As all the iturinic lipopeptides, mycosubtilin exhibits its biocide activities on cytoplasmic membrane of target cells [1]. Recently, the activity of mycosubtilin on pathogenic strains resistant to classical agents was shown [2]. However, despite many works focused on its structure and the optimization of its production, only a few studies are conducted to analyze mycosubtilin-membrane interactions.

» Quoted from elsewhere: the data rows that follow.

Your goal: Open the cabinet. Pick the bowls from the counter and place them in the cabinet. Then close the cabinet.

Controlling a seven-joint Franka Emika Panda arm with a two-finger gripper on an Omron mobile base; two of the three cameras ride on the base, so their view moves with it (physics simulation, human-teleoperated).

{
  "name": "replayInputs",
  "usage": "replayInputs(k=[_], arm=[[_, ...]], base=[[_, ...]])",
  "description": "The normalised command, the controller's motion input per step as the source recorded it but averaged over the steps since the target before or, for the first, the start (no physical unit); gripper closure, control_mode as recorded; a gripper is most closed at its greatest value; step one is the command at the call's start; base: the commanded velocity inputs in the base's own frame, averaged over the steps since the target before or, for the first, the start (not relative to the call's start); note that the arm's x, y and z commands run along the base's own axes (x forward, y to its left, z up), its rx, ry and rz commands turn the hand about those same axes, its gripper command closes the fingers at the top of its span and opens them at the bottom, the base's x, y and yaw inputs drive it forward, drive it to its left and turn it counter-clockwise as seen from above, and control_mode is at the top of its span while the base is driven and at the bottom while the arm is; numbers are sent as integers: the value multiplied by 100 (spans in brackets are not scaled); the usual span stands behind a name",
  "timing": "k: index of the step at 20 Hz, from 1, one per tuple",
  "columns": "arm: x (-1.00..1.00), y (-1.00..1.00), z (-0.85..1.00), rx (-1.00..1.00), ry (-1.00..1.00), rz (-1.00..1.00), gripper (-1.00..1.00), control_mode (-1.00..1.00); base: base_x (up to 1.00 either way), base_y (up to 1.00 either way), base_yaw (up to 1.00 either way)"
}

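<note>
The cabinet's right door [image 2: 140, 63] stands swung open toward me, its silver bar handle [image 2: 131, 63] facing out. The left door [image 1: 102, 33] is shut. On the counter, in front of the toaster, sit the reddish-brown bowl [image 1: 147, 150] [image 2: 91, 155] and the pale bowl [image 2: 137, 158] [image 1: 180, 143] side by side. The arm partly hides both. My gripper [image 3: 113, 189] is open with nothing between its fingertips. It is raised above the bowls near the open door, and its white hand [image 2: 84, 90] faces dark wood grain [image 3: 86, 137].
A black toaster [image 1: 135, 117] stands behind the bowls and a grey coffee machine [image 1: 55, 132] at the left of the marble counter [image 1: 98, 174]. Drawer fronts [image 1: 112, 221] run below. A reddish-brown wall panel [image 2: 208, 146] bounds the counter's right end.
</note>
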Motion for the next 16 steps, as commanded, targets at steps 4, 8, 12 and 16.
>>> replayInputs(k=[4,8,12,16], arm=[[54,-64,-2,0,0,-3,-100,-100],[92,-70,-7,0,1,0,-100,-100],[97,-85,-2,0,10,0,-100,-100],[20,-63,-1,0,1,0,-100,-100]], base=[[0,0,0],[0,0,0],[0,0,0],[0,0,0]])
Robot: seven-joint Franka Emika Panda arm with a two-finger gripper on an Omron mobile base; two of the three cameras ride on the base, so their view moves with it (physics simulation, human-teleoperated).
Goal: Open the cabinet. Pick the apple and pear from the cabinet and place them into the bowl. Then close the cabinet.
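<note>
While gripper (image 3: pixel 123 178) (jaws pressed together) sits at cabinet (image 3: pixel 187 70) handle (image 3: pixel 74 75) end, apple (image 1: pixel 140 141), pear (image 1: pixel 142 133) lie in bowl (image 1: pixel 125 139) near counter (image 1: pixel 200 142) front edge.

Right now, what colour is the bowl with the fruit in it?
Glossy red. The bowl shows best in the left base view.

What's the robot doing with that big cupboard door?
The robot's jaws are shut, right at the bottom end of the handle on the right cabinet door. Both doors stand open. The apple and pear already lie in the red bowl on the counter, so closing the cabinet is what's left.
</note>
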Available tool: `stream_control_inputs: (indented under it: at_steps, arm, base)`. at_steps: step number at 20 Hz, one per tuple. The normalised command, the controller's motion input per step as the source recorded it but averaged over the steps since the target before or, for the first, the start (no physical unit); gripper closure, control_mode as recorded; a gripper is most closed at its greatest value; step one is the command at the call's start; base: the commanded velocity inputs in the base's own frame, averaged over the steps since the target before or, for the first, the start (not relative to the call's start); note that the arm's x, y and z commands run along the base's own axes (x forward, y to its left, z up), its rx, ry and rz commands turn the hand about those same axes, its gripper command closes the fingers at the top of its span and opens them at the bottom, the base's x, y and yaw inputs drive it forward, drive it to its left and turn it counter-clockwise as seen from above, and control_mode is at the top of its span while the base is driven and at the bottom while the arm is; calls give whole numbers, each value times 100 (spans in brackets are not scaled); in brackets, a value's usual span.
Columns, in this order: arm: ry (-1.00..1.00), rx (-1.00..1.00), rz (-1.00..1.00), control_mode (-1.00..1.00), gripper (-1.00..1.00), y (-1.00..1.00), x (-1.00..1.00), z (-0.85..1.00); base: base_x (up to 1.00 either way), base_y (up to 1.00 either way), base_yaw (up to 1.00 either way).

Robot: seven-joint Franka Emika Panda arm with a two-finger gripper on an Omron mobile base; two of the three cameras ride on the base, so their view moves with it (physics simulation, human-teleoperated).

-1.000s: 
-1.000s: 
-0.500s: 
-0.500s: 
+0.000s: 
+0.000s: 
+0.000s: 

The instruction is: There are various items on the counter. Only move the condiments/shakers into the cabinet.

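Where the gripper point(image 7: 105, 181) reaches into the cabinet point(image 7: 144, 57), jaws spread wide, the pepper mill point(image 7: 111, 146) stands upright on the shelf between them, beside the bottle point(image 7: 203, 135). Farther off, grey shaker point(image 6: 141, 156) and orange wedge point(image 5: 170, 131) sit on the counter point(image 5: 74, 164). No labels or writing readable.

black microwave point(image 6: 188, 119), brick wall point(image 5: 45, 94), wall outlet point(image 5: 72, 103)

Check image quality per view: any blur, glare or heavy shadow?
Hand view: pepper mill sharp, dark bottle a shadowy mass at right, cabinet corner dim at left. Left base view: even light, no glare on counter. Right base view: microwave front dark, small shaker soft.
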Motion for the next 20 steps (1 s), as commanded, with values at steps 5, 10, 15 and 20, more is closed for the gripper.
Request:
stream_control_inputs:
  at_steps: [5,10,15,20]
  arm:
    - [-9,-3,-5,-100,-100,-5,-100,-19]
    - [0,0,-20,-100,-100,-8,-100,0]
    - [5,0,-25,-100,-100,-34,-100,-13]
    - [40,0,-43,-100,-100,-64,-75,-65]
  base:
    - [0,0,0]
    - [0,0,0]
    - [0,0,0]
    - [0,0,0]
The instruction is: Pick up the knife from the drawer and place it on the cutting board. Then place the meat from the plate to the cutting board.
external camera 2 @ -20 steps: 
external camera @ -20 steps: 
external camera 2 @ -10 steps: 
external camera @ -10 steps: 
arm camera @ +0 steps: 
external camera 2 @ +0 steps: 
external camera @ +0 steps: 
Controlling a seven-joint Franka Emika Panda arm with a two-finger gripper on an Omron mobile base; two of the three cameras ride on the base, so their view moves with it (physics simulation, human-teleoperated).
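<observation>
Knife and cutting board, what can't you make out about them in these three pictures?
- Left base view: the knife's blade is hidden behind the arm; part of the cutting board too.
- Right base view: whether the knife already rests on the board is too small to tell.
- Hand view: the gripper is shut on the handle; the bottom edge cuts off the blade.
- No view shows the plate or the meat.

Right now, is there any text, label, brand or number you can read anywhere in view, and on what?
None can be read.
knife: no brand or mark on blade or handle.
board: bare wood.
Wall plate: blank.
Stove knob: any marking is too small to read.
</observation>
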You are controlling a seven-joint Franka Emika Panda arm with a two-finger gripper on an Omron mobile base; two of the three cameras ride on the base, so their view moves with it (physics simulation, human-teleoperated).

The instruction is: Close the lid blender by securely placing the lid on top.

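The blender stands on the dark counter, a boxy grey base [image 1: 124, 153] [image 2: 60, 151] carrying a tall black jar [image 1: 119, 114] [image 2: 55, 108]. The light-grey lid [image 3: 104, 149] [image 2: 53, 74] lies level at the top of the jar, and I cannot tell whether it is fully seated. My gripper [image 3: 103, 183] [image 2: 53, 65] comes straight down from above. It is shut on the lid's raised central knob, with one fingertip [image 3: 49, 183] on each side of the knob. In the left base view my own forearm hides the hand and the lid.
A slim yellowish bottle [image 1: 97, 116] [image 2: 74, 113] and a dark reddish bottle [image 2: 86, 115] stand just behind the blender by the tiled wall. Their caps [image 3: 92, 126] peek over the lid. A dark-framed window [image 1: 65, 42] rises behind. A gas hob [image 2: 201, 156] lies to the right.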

The purpose of our work was to better understand, at the molecular level, the mechanisms of the mycosubtilin activity on cytoplasmic membranes. Firstly, we modelled the mycosubtilin-membrane interactions by using biomimetic monolayers and their associated techniques (tensiometry and PM-IRRAS). After characterizing the interfacial properties of pure mycosubtilin [3], we used Langmuir films to investigate the mycosubtilin behavior when the lipopeptide reaches the external leaflet of the membrane. We found that the mycosubtilin adsorption to lipid monolayers depended on their lipid composition and the lipopeptide interaction with the membrane was facilitated by the presence of sterols. Then, we mimicked the insertion of the lipopeptide in the whole membrane by using multilamellar vesicles. FT-IR spectroscopy analysis showed that the interaction of mycosubtilin with the artificial membranes induced conformational changes of the lipopeptide only in the presence of sterol.
1. Maget-Dana R, Peypoux F. (1994) Toxicology 87:151-74.
2. Fickers P, Guez JS, Damblon C, Leclère V, Béchet M, Jacques P, Joris B. (2009) Appl. Environ. Microbiol. 75:4636-40.
3. Nasir MN, Thawani A, Kouzayha A, Besson F. (2010) Colloids Surf. B Biointerfaces 78 :17-23.